→ **What is required**:
Look for the word "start" in the data below, and copy every line that holds it.

→ **Extracted data entries**:
= Beginning of Section =

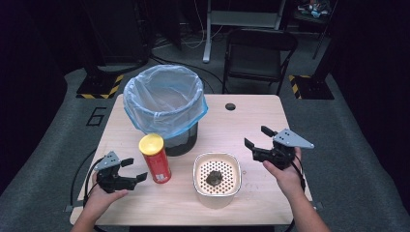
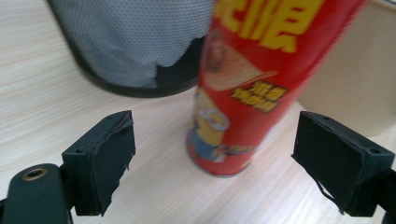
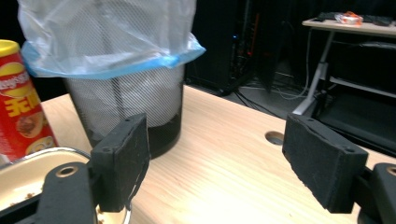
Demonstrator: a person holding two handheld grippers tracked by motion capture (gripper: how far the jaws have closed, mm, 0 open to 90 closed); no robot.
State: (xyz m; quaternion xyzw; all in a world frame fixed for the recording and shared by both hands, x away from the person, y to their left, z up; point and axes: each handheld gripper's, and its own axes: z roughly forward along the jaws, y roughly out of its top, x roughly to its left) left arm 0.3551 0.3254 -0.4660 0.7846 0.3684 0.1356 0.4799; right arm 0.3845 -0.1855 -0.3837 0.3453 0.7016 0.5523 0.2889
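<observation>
Left gripper (image 1: 136,170) sits wide apart, nothing held — the tall red cardboard chip can with the yellow lid (image 1: 155,158) stands on the tabletop (image 1: 251,121) just ahead. Probably light, slick and tippy; grab mid-body. Right gripper (image 1: 256,137) gapes empty too.

Left gripper (image 1: 134,170): black body, grey three-cornered plate on top, black cable trailing; jaws end in square black pads (image 2: 108,154) with frayed edges, brass-ringed screw hole at one base; right gripper (image 1: 257,137): same black build, grey plate; forearms bare, no sleeves.
</observation>
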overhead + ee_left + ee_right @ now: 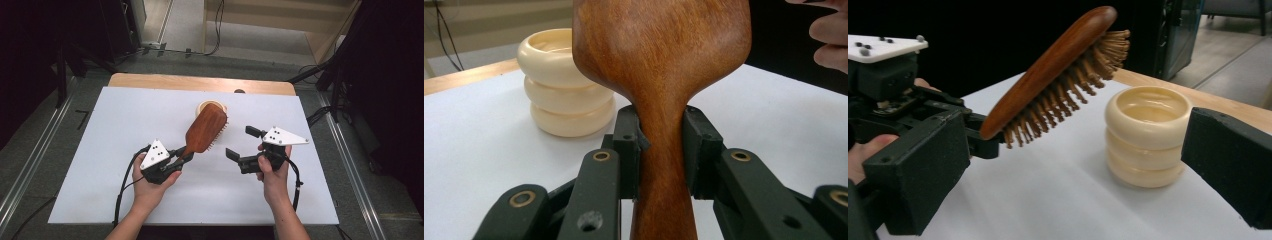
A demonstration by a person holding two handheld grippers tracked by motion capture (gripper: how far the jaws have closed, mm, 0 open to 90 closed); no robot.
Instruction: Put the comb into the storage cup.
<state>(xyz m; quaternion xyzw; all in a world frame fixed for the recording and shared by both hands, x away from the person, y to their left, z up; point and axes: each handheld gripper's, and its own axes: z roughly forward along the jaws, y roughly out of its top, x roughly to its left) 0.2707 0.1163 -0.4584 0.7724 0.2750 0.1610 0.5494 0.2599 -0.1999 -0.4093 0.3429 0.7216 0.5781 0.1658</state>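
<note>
A wooden hairbrush [206, 129] is held up off the table, its bristles facing down and to the right. My left gripper [181, 158] is shut on its handle [663, 165], with both pads pressed against the narrow neck. The brush head [1058, 62] slants upward over the white table. A cream ribbed cup [210, 106] stands upright behind the brush; it is also seen as a cream cup [563, 82] to the left of the brush and as a cream cup [1146, 135] between my right gripper's jaws, farther off. My right gripper [241, 142] is open, pointing left toward the brush.
A white sheet [125, 130] covers the wooden table [200, 82]. Dark stands and cables stand on the floor around the table. The far wooden edge lies just behind the cream cup.
</note>
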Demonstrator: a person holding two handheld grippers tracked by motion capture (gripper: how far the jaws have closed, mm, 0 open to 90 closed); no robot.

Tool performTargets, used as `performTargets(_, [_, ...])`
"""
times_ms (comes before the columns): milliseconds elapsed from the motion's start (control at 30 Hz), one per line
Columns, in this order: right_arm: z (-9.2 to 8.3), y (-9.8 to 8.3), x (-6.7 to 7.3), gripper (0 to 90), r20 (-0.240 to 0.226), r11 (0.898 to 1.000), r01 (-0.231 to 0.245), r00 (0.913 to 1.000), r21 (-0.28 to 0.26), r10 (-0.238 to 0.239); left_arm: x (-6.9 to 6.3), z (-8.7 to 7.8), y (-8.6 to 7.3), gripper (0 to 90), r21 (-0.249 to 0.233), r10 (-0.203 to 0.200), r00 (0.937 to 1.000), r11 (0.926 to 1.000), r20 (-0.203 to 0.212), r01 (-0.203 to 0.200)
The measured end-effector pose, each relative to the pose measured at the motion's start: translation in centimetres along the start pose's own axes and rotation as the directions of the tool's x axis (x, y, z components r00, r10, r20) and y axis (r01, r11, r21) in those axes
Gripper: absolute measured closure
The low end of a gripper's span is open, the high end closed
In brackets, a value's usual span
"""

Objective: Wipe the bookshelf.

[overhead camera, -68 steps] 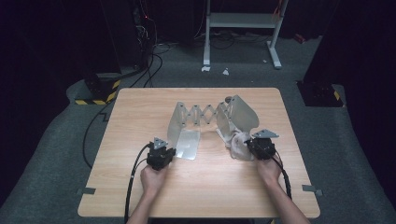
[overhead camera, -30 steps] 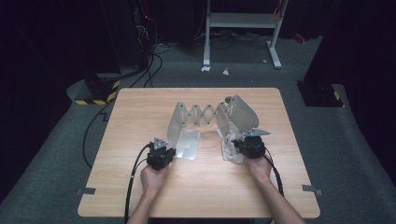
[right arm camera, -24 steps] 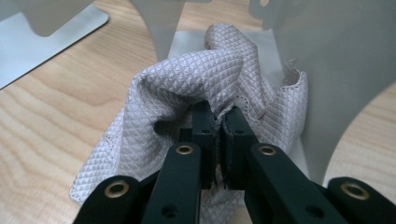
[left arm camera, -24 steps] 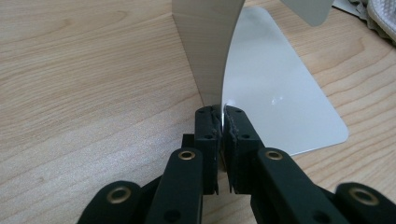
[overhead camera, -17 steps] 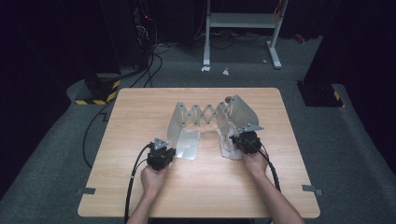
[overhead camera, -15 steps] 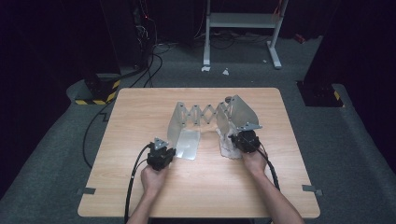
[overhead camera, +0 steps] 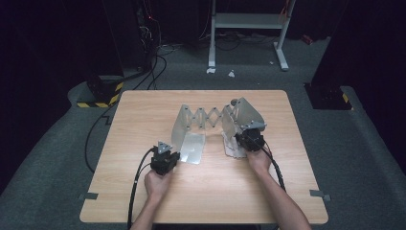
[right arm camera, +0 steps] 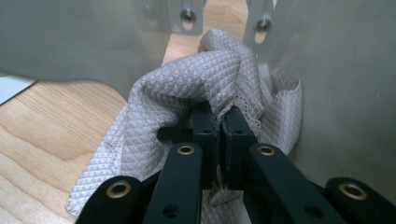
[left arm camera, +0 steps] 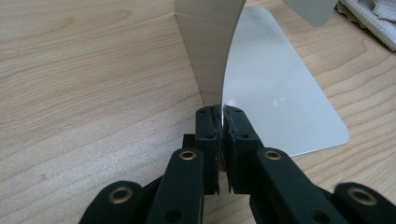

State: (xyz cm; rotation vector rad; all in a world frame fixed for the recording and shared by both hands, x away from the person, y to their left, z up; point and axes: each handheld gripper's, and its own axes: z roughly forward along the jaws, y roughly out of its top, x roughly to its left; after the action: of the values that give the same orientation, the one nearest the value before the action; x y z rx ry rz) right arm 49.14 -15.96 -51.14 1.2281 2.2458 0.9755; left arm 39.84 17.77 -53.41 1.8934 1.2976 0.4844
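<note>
While your left claw (left arm camera: pixel 222 122) pinches the metal folding rack's (overhead camera: pixel 206 117) left plate edge, your right claw (right arm camera: pixel 221 122) clamps the grey cloth (right arm camera: pixel 187 88) between its plates.

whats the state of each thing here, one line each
left gripper: shut on the edge of the left metal plate
left metal plate: bent, one part upright, one flat on the table
scissor link: partly stretched between the two plates
right metal plate: upright, tilted
right gripper: shut on the cloth
cloth: crumpled, bunched against the right metal plate
table: level
</note>
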Motion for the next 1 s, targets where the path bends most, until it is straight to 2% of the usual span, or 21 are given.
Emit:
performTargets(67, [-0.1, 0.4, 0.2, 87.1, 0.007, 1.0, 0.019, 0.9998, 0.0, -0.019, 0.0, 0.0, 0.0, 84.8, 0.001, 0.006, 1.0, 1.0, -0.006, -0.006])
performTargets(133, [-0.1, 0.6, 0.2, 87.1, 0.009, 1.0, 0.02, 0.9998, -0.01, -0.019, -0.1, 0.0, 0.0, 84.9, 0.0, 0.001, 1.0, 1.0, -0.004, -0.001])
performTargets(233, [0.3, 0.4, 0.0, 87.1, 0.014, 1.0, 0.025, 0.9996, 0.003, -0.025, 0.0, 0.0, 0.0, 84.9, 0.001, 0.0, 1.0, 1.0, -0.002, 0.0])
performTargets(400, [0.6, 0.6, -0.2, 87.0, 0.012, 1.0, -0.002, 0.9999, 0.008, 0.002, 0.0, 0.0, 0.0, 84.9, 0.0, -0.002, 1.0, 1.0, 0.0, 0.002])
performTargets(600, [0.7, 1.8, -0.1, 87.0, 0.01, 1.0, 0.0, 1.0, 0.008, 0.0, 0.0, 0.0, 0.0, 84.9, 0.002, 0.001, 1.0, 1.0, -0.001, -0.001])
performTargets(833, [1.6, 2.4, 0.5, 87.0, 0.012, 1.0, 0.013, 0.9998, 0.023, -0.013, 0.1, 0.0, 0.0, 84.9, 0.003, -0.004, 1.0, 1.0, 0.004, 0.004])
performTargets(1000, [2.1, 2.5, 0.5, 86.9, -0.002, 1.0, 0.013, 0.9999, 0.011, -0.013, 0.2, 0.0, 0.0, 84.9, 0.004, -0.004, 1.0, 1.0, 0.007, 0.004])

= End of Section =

→ **Solution to this problem**:
times_ms (comes before the columns): milliseconds elapsed from the motion's start (control at 30 Hz), one per line
The measured end-effector pose, each relative to the pose measured at the motion's start: translation in centimetres along the start pose's own axes and rotation as the directions of the tool's x axis (x, y, z components r00, r10, r20) and y axis (r01, r11, r21) in those axes

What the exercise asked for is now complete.